* INFORMATION PROVIDED:
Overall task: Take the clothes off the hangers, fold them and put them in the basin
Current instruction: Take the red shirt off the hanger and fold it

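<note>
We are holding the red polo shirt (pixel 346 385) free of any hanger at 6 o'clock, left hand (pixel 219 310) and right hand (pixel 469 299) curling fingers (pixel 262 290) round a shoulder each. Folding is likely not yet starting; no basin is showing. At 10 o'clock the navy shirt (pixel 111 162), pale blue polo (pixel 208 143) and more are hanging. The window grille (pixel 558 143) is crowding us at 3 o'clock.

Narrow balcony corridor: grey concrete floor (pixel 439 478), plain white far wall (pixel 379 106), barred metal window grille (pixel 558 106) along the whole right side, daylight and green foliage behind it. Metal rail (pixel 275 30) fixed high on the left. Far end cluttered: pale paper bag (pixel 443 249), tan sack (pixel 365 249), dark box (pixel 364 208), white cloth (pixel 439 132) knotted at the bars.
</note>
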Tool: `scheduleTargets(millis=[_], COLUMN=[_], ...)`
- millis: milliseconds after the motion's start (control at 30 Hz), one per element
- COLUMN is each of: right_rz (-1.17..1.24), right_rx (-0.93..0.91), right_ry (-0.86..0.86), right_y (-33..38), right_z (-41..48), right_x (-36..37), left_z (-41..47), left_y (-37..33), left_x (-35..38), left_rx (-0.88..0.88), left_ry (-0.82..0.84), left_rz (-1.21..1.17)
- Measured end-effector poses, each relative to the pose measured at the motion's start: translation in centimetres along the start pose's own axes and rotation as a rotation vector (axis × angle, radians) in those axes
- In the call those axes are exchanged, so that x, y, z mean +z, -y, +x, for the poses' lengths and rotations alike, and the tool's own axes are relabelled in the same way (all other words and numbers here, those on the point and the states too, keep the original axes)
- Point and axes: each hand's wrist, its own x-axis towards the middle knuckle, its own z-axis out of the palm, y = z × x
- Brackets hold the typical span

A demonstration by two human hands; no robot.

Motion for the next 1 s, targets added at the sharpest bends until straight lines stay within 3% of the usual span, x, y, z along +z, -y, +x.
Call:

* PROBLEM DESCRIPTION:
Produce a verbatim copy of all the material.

* RESULT:
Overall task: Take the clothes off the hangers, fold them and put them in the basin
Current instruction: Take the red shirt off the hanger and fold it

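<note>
We are holding the red polo shirt (pixel 346 385) free of any hanger at 6 o'clock, left hand (pixel 219 310) and right hand (pixel 469 299) curling fingers (pixel 262 290) round a shoulder each. Folding is likely not yet starting; no basin is showing. At 10 o'clock the navy shirt (pixel 111 162), pale blue polo (pixel 208 143) and more are hanging. The window grille (pixel 558 143) is crowding us at 3 o'clock.

Narrow balcony corridor: grey concrete floor (pixel 439 478), plain white far wall (pixel 379 106), barred metal window grille (pixel 558 106) along the whole right side, daylight and green foliage behind it. Metal rail (pixel 275 30) fixed high on the left. Far end cluttered: pale paper bag (pixel 443 249), tan sack (pixel 365 249), dark box (pixel 364 208), white cloth (pixel 439 132) knotted at the bars.
</note>
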Tool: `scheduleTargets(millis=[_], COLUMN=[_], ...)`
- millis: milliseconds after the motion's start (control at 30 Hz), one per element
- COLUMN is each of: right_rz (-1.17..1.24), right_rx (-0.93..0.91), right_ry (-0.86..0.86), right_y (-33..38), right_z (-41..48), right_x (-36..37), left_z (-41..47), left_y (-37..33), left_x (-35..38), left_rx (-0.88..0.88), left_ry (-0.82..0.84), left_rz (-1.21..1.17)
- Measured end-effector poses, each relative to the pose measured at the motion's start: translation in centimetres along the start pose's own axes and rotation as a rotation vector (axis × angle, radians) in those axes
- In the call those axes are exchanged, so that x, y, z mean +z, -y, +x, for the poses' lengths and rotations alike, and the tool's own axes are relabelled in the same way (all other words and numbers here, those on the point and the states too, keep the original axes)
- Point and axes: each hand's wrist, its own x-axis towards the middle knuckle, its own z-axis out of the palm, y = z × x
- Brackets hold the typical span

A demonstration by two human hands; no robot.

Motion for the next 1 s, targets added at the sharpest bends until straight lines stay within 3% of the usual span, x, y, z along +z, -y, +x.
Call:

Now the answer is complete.